Exercise directions -
Show all the lines in the data below that include the word "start".

Dataset excerpt -
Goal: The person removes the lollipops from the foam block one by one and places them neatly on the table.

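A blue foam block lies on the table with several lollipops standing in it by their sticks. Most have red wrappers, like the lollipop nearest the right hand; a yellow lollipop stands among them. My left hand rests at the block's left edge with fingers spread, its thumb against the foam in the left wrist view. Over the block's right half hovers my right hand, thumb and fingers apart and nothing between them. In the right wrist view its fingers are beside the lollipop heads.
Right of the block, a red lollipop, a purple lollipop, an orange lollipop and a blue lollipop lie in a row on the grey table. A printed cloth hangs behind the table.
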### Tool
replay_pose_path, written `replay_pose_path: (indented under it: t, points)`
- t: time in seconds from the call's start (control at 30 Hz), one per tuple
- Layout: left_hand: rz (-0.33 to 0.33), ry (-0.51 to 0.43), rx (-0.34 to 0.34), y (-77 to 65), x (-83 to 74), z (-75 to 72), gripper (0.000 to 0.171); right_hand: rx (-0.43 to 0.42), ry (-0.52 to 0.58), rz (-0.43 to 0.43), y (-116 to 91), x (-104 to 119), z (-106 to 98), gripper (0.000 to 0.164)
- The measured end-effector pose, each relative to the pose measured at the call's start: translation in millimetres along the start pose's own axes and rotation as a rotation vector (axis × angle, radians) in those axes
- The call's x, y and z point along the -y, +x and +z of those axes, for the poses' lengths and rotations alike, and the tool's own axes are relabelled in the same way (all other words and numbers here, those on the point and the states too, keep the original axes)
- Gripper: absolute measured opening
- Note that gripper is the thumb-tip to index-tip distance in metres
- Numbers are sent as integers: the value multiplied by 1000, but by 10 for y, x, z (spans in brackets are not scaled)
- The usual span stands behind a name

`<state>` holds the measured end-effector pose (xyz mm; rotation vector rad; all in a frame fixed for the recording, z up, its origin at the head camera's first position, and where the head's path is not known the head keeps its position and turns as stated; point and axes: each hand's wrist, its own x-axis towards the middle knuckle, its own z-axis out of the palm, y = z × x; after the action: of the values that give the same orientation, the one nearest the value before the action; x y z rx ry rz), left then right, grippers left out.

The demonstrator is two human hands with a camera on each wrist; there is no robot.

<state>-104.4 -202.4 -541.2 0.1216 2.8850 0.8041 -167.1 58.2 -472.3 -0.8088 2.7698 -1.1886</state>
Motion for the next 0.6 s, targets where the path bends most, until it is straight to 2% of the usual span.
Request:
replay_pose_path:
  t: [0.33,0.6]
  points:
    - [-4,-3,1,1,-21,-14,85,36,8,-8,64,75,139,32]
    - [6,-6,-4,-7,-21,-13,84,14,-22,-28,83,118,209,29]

Finished task -
- t: time in seconds from the call's start (control at 30 Hz), one per tuple
- The measured end-effector pose, each relative to the pose measured at the call's start: translation in millimetres along the start pose's own axes and rotation as a rotation vector (axis × angle, radians) in those axes

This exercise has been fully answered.